Sitworld: Policing the Hatfields and the McCoys

Moonset2016

John Alvord, IBM Corporation

jalvord@us.ibm.com

Draft #1 – 2 May 2016 – Level 0.5000

Follow on twitter

Inspiration

One more time I had to explain to a customer that you could not have a situation formula that included more than a single multi-row attribute group. They had a worthy goal: they wanted to test for a missing process – but only if that process was installed on the system being monitored. Process attribute groups are a multi-row and file information attribute groups are multi-row and this is an illegal formula. The Portal Client Situation editor would have foiled them, since after the first multi-row attribute group is selected, only single row attribute groups are offered when adding the next attribute test. However, like many customers, they used a tacmd editsys to update to formula to what they wanted. I have seen this a couple times a year “forever”.

I was involved because that “monster” ITM situation flooded a remote TEMS with results and did not even achieve the desired effect. The Missing Process situation fired even though the software was not installed. In any event, the remote TEMS overload was so severe that the remote TEMS failed after a few hours. The Situation Audit static analysis tool pointed to the issue and the TEMS Audit tool reported on the massive workload caused by the errant situation. The remote TEMS overload would have been an amazing 100 times more severe except that 100+ such situations had a syntax error which prevented them from running. That is all too common when manually creating situation formula. [One review showed 30% of ITM environments having at least one situation with a syntax error.]

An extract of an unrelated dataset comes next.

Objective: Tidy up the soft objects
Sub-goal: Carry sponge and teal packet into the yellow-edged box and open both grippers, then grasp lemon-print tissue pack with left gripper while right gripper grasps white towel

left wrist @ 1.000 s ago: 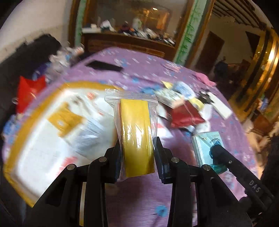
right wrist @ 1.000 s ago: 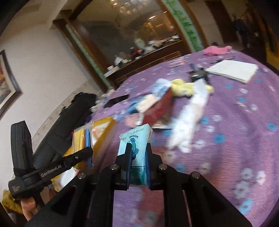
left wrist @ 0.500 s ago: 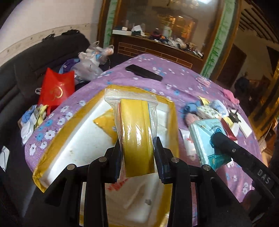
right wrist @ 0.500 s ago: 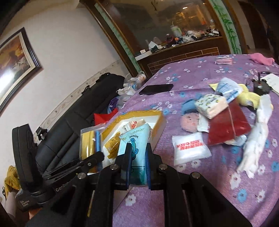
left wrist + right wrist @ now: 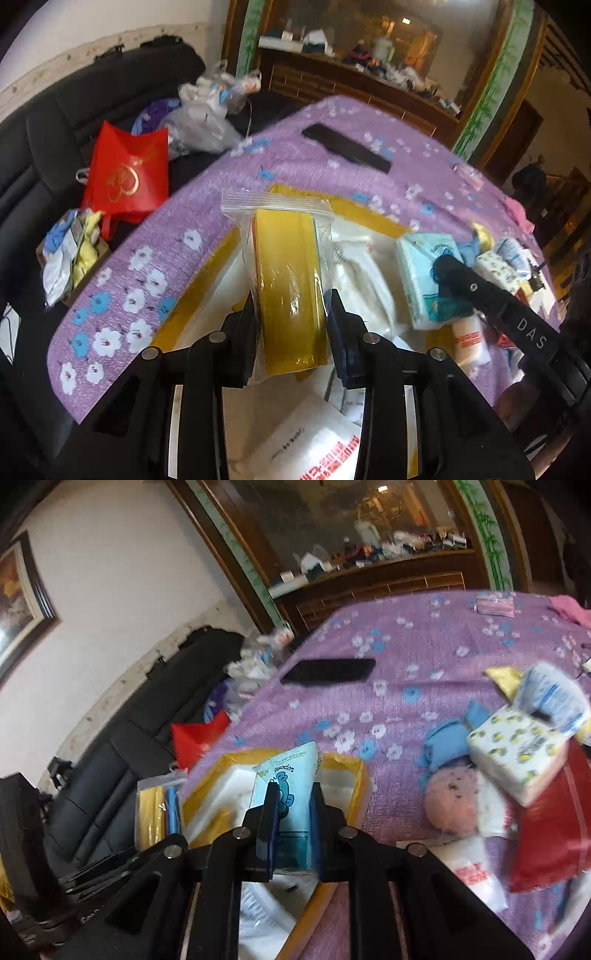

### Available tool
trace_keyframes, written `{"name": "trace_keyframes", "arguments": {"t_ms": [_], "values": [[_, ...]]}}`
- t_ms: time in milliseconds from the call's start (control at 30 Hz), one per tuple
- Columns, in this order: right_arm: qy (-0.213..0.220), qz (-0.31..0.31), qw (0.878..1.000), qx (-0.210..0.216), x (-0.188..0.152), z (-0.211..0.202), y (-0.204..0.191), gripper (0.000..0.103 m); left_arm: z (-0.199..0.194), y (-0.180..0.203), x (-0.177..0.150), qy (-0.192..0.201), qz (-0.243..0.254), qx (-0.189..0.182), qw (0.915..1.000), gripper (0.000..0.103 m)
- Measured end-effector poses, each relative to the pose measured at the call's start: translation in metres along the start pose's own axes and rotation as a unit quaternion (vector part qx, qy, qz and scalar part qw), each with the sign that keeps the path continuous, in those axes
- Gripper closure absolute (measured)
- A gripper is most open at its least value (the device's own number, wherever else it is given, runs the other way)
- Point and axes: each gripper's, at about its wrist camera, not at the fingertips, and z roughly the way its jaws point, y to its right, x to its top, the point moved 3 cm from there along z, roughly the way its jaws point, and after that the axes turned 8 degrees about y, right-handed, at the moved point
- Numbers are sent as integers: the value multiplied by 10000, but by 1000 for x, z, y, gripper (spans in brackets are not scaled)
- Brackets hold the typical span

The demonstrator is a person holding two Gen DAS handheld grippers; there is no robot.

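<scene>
Centre frame, the left gripper (image 5: pixel 291 325) clamps a slippery, squashy zip bag (image 5: pixel 286 273) over the box (image 5: pixel 192 314). The right gripper (image 5: pixel 291 827), jaws just easing apart, pinches a soft tissue pack (image 5: pixel 288 794) low down.

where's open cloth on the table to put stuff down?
Free: purple cloth between black phone and far edge; strip left of the yellow-rimmed box. Crowded: pile by the lemon-print tissue pack and the box interior.

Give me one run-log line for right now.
left gripper: holds bagged yellow item | right gripper: jaws just easing open around blue tissue pack | both over yellow-rimmed tray
</scene>
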Motion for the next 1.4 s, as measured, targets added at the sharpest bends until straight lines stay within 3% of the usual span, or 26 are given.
{"name": "trace_keyframes", "arguments": {"t_ms": [133, 200, 267, 367, 467, 567, 633, 767, 933, 1000, 1100, 1167, 1267, 1400], "values": [[-192, 112, 9997, 138, -8, 9, 2, 79, 5, 3, -1, -163, 16, 31, 9999, 64], [-34, -27, 9998, 216, -7, 2, -5, 47, 4, 3, -2, -147, 61, 86, 9998, 41], [129, -182, 9992, 327, -8, -7, -13, 39, -2, 3, -2, -50, 84, 113, 9999, 40], [204, -371, 9980, 469, -8, -15, -21, 39, -12, -1, -2, 98, -14, 95, 9999, 40], [78, -285, 9971, 706, -7, -26, -22, 39, -28, -1, -4, 232, -366, -231, 9988, 40], [-55, -114, 9975, 696, -10, -54, -8, 39, -47, 16, -9, 336, -321, -487, 9977, 40], [-11, -22, 9983, 583, -9, -76, 6, 39, -60, 34, -13, 454, -290, -682, 9962, 40], [308, 476, 9981, 252, -4, -133, 68, 39, -66, 82, -19, 292, -151, -1218, 9920, 40], [509, 985, 9922, -568, 3, -159, 144, 38, -45, 145, -22, 1, 187, -1628, 9865, 40], [650, 1478, 9836, -802, 3, -161, 176, 38, -30, 163, -19, -199, 121, -1780, 9838, 40], [586, 1998, 9728, -1017, -3, -149, 207, 38, -8, 186, -17, -421, 202, -1694, 9844, 40], [647, 2030, 9728, -911, -8, -140, 211, 38, 5, 194, -18, -517, 288, -1513, 9867, 40], [531, 2104, 9733, -751, -12, -136, 212, 38, 7, 196, -22, -574, 226, -1541, 9861, 40], [479, 1793, 9779, -959, -10, -135, 208, 39, 10, 203, -16, -523, 275, -1459, 9875, 40]]}}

On the other had, the need was real and had been available in a previous monitoring solutions. Two multi-row attribute groups are like two feuding clans – like the legendary Hatfields and McCoys. They just don’t get on at all and there is a lot of collateral damage.

Background

ITM situations are represented by SQL. To make this more concrete here is a simple situation formula for an Agent Builder Agent

*IF *VALUE K08_FILESYSTEMMONITOR.Comments *EQ ‘NO PARAM’

Here is the SQL that represents that represents the situation

SELECT ATTRIBUT10, ATTRIBUT13, ATTRIBUTE0, ATTRIBUTE1, ATTRIBUTE2, ATTRIBUTE3, ATTRIBUTE4, ATTRIBUTE5, ATTRIBUTE6, ATTRIBUTE7, ATTRIBUTE8, ATTRIBUTE9, HIGHTHRESH, IFREE, INODES, IUSED, IUSEDPCT, LOWTHRESHO, MBUSED, MEDTHRESHO, MINORTHRE0, MINORTHRES, MONITORING, ORIGINNODE, PATTERN, TAG, TIMESTAMP

FROM K08.K08K08FIL0

WHERE SYSTEM.PARMA(“SITNAME”, “test_to_check_group_linux”, 25) AND

SYSTEM.PARMA(“NUM_VERSION”, “0”, 1) AND

SYSTEM.PARMA(“LSTDATE”, “1160315090525000”, 16) AND

SYSTEM.PARMA(“SITINFO”, “TFWD=N;OV=N;”, 12)

AND K08K08FIL0.ATTRIBUT13 = N’NO PARAM’ ;

It is a fact of ITM life that the SQL for a situations will only have a single table [equivalent to attribute group at this level.] The TEMA or Agent Support library only handles a single table.,

If multiple attribute groups were available, logic would have to be prepared to define a key to connect the two attribute groups something like this

WHERE … K08K08FIL0.ATTRIBUT13 = K09K09MEM0.ATTRIBUT9 ..

However ITM has no place to make that definition and no logic to process it correctly if it was present. This is a clear product limitation no matter which way you look at it.

TEMS does handle the case of a single multi-row attribute group and a single row attribute group. It creates one or more invisible sub-situations and knits the results together. It does not have the logic at the TEMS to manage the two multi-row attribute group case.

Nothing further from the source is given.